One of the most emotional and vulnerable songs on the album is “Slow Dancing”. A track that vividly depicts the intensity of a love for another, we are met with the much needed song during this pandemic, as the duo passionately cry out that ‘…I want you to know, I don’t need anything fancy, I just need me and you slow dancing, hell’s bending, keeping me captive, heaven’s here, it’s right where you’re standing, slow dancing…’; while the captivating and compelling “Paradise”, an album highlight, speaks about the notion of trying to find paradise, yet not wanting to stay there once we reach such a place. And as the duo eloquently relay to us: There’s this fantastic quote from Henry Miller’s book Big Sur and the Oranges of Hieronymus Bosch that inspired the meaning of this song. Basically, it is about the yearning of wanting paradise, but not being brave enough to stay once you’ve actually reached it. It’s based on how visitors coming out to Big Sur don’t really have the courage to live out a life of paradise. They go back to their own life once they’ve been out there for a few days—where paradise is actually achievable. Paradise is tangible, we just are never brave enough to actually live it; we are encouraged to enjoy the beautiful things of this earth and be thankful and grateful that we can enjoy creation and the stars and the trees and the bird and the animals. People these days are easily displeased… and this song should bring us back to the wonder of being amazed and happy again- we could surely use some happiness in our lives, and “Paradise” (so much better than Coldplay’s song of the same name!) is one such a song that brings a smile to our faces.

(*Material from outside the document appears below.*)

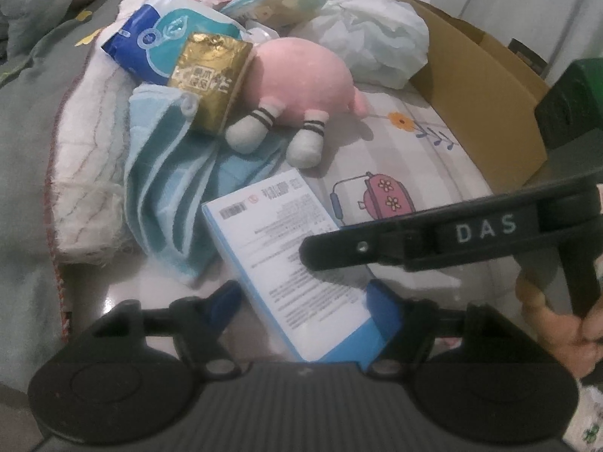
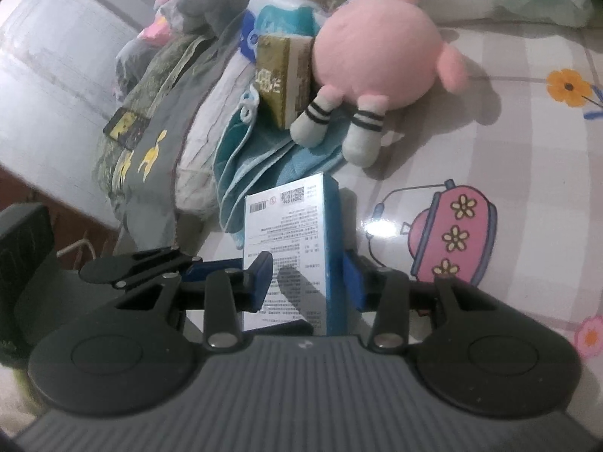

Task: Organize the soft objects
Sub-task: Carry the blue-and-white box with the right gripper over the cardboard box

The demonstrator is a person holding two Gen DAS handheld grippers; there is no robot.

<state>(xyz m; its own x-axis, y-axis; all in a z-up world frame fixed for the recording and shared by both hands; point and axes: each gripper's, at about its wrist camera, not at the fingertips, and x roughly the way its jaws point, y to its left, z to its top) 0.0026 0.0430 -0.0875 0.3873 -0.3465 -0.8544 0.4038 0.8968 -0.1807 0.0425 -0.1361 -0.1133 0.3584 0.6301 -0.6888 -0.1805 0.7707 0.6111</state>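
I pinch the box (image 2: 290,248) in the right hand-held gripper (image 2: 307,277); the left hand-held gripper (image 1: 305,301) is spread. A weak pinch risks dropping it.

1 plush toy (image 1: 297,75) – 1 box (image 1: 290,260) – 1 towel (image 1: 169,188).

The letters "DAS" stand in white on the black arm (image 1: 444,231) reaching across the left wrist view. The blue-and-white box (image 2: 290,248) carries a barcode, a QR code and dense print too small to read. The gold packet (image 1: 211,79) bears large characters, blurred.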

“Symptom Of Your Touch”, a song depicting a toxic relationship in which the persona subconsciously falls back into because of the familiarity of it, encourages us to take stock of our habits and to try to change them if we don’t like who we are or who we’re becoming because of them (companion piece to Ed Sheeran’s “Bad Habits”?); while the soothing acoustic guitar and keys led “Lucky To Get Him” is an advice type of inspirational song- a track that imparts wisdom from one generation to the next, especially in the realm of dating and being grateful for the partner you have than being jealous of the potential partner that you will never have. The song is like a wake-up call if you feel like slipping; and both Aly and AJ deserve special commendation on this song- mostly because the song itself doesn’t feel cheesy at all! While the guitar led rock anthem “Listen!!!” harkens back to the sounds of Delirious? and U2, and features Aly and AJ emotionally and enthusiastically recounting at feeling lost in a relationship or in a system of beliefs- trapped in dogmatic religion and rules, maybe; and then in the end finding the courage and the realisation to move away from what tied you down. Is this a song about deconstruction away from organised religion or even away from Christianity all-together? Maybe, but this song also reminds us that we don’t have to stay in anything that is destructive just because it’s seemingly safe. With friends, family and God by our side, we can live in freedom away from anything trying to control us.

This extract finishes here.